Young Dolph Gunned Down in Hometown

A common trope within the hip-hop industry revolves around giving back to your community. Oftentimes, artists like Young Dolph who grow from the trenches and the roughest parts of the country aim to support those who grew up like them. Unfortunately, staying in the area where you rose from out of the mud can lead to jealousy and violent action. 

Scene of the crime where Dolph lost his life

There is a fine line between supporting your neighborhood and staying in your neighborhood. Clearly, to do so there will be instances where you have to remain in the area to provide funds or initiatives. That is exactly what Young Dolph did. As a matter of fact, he took it to an entirely new level with the amount of philanthropy and favors returned.

Young Dolph grew up in Castalia Heights which is in Southern Memphis, TN. He lived and breathed Memphis from supporting Coach Penny Hardaway to donating $25,000 to his alma mater Hamilton High School for equipment and educational tools. 

Money was not an object to this man and he certainly gave back any chance that he got. Dolph owned what he labored which included his musical catalogue (masters) and his own label, Paper Route Empire. Notable artists signed to the label such as Key Glock are definitely ailing as of this moment due to the fact that he was tragically gunned down in Memphis recently. 
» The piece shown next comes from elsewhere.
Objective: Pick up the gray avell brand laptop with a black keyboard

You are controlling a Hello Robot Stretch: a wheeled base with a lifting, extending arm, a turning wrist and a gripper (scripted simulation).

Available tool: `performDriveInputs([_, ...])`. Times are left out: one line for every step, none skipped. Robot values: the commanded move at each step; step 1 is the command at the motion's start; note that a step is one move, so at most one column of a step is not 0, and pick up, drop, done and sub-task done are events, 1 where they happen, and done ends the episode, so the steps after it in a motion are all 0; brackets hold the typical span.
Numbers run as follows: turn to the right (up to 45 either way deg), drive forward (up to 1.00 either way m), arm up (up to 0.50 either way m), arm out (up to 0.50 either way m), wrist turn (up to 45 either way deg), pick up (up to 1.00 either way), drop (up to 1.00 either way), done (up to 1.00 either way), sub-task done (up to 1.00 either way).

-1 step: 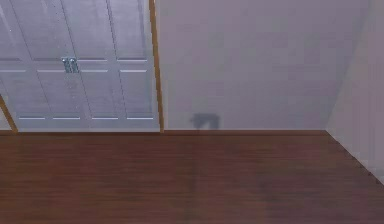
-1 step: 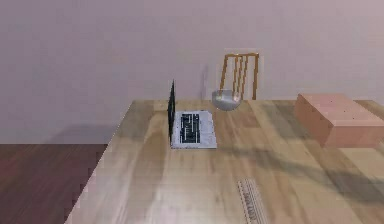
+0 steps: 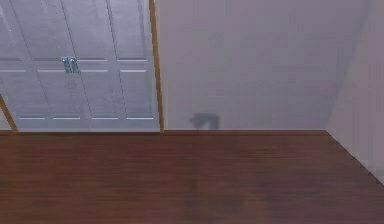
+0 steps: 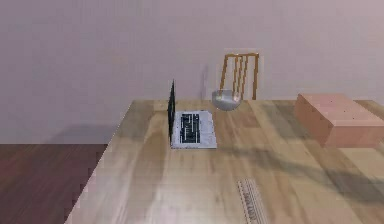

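Starting from the hand, you cannot tell its state from these pictures, whether spread, pressed together or gripping something.

In the arm side view you find the laptop (image 4: 193, 128) on the bench (image 4: 150, 175), in the far left part of the top, with its lid up. Its thin dark screen stands almost edge-on along the laptop's left side. The gray base with the black keyboard lies flat to the right of the screen. Just past the base's far right corner a gray bowl (image 4: 225, 100) sits on the bench; you cannot tell whether bowl and laptop touch. Beyond the bowl, past the bench's far edge, a wooden chair (image 4: 240, 72) with a slatted back stands before the plain wall (image 4: 80, 50). Well to the right of the laptop a flat reddish-brown box (image 4: 338, 118) rests on the bench at the view's right side. On the near part of the bench, right of the middle, lies a pale ridged strip (image 4: 250, 200); you cannot make out what it is. Left of the bench you see dark wood floor (image 4: 40, 185).

In the forward view, white panelled doors (image 3: 75, 65) stand at the far left in an orange-brown frame (image 3: 154, 60). A bare pale wall runs to their right, and dark wood floor lies in front.
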Motion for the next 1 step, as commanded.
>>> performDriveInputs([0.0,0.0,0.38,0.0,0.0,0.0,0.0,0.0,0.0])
Adolph Thornton was a man who recognized talent and elevated it to the furthest extent. His nonprofit foundation hosted annual Thanksgiving giveaways where they would distribute thousands of turkeys and baked goods to those within the community. He also held challenges where aspiring artists could compete for large sums of money to jumpstart their careers. 

There was a time when two Starbucks employees got fired for playing Young Dolph’s hit single, “Get Paid” while on the clock. Dolph responded by flying them out, bringing them on stage & blessing both of them with $20,000. Artists with this sort of extraordinarily generous outlook are few and far between.

Perhaps, Dolph knew that his time here was short and strived to give back at every corner of the journey? The onus is entirely on those who gunned him down outside of his favorite cookie store, Makeda’s. With that, it is important to focus upon subject matter as well. Granted, hip-hop is an art form thus the metaphors and lines used cannot be taken 100% literally.

Then again, this was not the first attempt on Young Dolph’s life. Previously, he had survived a gun scuffle in critical condition and a separate attempt where parties fired over 100 shots into his armored vehicle. Rather than try to create distance between him and the hood, Dolph continued to embrace his role as nurturer of the rough and tumble area by which he became popular. 

100 Shots song response to incident went Gold

“Be careful because most of the hate comes from people in the world that’s just like you so be careful. Love your city, respect it but also be aware that it’s good to be outside. It’s good to be other places, but you always check in.”

Drink Champs episode

Also, Young Dolph continued to propagate the notion that he was untouchable within his musical body of work.

We lost Nipsey Hussle, Chinx Drugs & X.X.X. Tentacion all in similar geographic situations. Now, the hip-hop community mourns once more due to another senseless act of violence. And for what? Clout?

Long live the efforts of a hip-hop artist who was flooding the streets they grew up on with positivity and financial support.

A family man gone entirely too soon

Being a hip-hop artist is the most dangerous occupation in the world. They are not granted the same inalienable protection as individuals within similar tax brackets & often receive the brunt of unimaginable envy, hatred and cynicism. 

That is why I ask all my brothers and sisters to move wisely, silently and with the most precautions as possible. Even then, they will still try to find a way to create your demise. That is why we prevail and fight to carry on. R.I.P. Young Dolph.